Meta’s stock rose sharply on the news of layoffs, up 5.82% from its open despite turbulence related to the collapse of three tech-focused banks in the last week. In a research note from analysts Jeffries earlier this month, more layoffs had been recommended. “We believe more headcount reductions are needed to offset the last two years of excess hiring,” it said.

More than 100,000 tech workers have been laid off in the first three months of 2023, according a tally kept by TechCrunch, including 12,000 across Alphabet, the parent company of Google, 2,000 at PayPal, 18,000 at Amazon and 10,000 at Microsoft. Twitter has also let go of thousands of staff, in a series of rolling layoffs sparked by Elon Musk’s October acquisition of the company.

But there was no sign of Zuckerberg changing course on one of his most controversial decisions in recent years: plowing billions of dollars annually into the “metaverse”, a vaguely defined virtual world that is so central to his vision of the future that he renamed the company after it.
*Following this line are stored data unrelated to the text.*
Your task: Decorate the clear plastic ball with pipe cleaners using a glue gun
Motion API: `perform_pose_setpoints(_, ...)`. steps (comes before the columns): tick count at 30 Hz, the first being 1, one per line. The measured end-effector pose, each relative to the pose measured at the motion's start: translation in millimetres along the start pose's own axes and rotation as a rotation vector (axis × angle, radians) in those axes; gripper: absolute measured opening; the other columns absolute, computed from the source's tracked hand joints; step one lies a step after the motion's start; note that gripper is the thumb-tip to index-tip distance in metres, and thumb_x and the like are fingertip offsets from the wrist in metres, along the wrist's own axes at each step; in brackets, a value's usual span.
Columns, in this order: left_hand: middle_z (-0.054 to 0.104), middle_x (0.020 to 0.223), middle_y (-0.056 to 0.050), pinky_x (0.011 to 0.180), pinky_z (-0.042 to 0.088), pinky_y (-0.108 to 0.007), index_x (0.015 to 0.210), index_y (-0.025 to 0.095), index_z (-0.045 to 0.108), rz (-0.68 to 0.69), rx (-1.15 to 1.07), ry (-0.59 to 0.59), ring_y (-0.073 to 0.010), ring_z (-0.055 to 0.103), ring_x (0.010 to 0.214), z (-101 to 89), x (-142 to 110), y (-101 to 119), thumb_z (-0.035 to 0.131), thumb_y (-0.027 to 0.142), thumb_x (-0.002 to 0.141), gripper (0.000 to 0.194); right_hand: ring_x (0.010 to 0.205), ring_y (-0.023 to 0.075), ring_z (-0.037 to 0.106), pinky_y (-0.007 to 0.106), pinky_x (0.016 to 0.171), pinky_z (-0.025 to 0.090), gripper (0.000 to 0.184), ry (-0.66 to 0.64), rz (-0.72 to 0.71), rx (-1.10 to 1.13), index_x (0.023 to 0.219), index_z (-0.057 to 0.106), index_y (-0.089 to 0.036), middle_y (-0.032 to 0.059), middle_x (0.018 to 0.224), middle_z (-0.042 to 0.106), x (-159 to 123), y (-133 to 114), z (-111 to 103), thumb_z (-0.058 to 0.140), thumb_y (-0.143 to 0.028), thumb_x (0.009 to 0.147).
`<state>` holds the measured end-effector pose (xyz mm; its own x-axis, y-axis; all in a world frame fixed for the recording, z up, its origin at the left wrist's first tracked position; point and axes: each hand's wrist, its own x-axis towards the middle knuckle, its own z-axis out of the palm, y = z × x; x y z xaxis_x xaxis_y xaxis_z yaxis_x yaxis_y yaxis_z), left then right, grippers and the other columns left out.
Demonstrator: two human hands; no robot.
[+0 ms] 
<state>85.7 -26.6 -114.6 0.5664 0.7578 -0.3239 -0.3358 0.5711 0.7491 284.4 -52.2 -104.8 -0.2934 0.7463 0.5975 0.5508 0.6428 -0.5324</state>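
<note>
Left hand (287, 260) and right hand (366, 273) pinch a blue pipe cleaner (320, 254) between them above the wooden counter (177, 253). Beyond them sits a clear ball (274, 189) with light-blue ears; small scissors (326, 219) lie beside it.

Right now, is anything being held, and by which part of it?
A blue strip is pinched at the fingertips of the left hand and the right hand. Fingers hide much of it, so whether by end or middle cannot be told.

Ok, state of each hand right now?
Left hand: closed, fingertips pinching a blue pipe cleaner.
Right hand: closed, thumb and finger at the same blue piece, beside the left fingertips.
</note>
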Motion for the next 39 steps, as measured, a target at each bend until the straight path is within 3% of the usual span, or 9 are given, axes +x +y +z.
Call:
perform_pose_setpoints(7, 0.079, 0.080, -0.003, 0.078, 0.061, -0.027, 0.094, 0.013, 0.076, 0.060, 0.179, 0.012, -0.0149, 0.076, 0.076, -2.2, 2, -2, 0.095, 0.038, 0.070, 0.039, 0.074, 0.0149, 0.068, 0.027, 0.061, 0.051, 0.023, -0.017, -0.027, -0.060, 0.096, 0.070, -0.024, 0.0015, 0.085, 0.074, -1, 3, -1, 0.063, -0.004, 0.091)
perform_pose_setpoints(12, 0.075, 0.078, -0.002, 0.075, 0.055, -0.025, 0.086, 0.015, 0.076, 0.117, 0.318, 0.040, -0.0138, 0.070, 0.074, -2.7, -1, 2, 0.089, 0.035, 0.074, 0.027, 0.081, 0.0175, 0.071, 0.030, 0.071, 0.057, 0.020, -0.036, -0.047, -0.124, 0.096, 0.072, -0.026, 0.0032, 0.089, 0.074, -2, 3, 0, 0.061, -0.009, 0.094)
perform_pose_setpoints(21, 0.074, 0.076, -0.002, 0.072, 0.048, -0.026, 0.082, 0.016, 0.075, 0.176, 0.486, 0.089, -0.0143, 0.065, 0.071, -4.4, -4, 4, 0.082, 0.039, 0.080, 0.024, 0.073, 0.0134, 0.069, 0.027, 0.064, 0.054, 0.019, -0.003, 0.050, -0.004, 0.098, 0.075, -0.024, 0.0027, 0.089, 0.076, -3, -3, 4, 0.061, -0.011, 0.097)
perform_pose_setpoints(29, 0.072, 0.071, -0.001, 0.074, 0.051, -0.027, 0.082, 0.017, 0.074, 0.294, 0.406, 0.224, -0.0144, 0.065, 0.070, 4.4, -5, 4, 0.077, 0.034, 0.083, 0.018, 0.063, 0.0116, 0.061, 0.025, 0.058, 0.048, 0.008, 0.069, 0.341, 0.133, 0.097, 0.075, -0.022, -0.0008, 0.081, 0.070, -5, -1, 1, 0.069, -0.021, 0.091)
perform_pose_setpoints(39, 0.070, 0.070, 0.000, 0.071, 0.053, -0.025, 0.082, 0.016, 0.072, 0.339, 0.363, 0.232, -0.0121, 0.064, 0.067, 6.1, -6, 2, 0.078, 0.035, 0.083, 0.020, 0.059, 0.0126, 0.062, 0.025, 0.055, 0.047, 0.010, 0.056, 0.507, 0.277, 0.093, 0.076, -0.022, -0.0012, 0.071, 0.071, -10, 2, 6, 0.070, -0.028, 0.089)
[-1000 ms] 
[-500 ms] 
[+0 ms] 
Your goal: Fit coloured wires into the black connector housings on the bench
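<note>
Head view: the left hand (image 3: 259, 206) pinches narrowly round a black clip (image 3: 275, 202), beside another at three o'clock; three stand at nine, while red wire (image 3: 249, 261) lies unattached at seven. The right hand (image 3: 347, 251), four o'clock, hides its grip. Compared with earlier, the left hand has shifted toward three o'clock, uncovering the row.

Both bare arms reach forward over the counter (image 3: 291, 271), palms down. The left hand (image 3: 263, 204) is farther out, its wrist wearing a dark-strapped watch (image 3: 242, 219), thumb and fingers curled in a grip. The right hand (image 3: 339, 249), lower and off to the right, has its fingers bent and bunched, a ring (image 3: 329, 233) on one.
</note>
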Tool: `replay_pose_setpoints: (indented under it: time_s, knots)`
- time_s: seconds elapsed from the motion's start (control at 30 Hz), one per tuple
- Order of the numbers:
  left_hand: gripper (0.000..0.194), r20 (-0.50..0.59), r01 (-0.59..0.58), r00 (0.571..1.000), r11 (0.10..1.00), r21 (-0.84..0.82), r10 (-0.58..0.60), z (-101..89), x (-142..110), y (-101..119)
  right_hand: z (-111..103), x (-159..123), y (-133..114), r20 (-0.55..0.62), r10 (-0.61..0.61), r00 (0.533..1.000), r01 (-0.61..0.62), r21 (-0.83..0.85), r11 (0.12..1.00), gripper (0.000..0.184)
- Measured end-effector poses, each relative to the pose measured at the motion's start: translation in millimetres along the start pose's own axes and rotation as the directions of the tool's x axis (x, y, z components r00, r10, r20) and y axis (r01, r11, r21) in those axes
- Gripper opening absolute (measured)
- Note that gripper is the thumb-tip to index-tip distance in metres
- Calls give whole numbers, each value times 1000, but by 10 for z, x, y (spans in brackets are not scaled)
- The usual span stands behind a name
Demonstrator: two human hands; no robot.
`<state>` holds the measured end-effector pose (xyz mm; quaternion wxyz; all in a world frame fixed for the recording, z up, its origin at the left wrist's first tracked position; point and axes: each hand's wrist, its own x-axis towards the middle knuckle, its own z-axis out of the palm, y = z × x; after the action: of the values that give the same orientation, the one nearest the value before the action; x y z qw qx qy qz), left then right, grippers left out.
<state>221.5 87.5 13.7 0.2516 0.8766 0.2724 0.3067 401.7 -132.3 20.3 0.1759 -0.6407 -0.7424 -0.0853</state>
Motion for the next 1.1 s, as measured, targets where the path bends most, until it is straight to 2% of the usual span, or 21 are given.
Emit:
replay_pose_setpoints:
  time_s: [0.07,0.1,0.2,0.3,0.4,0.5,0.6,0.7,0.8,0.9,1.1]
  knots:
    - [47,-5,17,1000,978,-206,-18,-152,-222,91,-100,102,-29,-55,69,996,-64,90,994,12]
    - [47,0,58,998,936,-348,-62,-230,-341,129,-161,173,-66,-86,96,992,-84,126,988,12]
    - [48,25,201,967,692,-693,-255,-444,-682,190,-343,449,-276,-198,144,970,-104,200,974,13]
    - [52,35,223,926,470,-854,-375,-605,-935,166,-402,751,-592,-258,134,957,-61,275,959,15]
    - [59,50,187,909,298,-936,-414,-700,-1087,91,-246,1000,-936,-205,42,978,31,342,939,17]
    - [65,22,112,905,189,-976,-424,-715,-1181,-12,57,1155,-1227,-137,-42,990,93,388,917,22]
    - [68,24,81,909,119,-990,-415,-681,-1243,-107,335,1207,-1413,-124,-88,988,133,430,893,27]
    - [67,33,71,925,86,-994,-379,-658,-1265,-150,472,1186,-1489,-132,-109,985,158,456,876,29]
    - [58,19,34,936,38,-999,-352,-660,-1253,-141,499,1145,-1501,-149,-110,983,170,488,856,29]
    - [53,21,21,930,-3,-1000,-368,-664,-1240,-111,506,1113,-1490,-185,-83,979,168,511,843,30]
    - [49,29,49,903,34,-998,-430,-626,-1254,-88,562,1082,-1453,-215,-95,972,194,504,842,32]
“Our leading work building the metaverse and shaping the next generation of computing platforms … remains central to defining the future of social connection,” Zuckerberg said in the blogpost announcing the layoffs. Shortly before the company’s November layoffs, some of Meta’s biggest shareholders had called for Zuckerberg to bail on the project, given the fact that even optimistic projections would not see any investment pay off for more than a decade. Instead, he insisted last year that “our long-term vision for the metaverse” was an example of a “high-priority growth area”.

With this round of layoffs, however, the founder and chief executive has bowed to pressure slightly, repositioning the metaverse as just one of a number of investments and instead focusing on the current trend in the tech sector: artificial intelligence. “Our single largest investment is in advancing AI and building it into every one of our products. We have the infrastructure to do this at unprecedented scale and I think the experiences it enables will be amazing,” he said.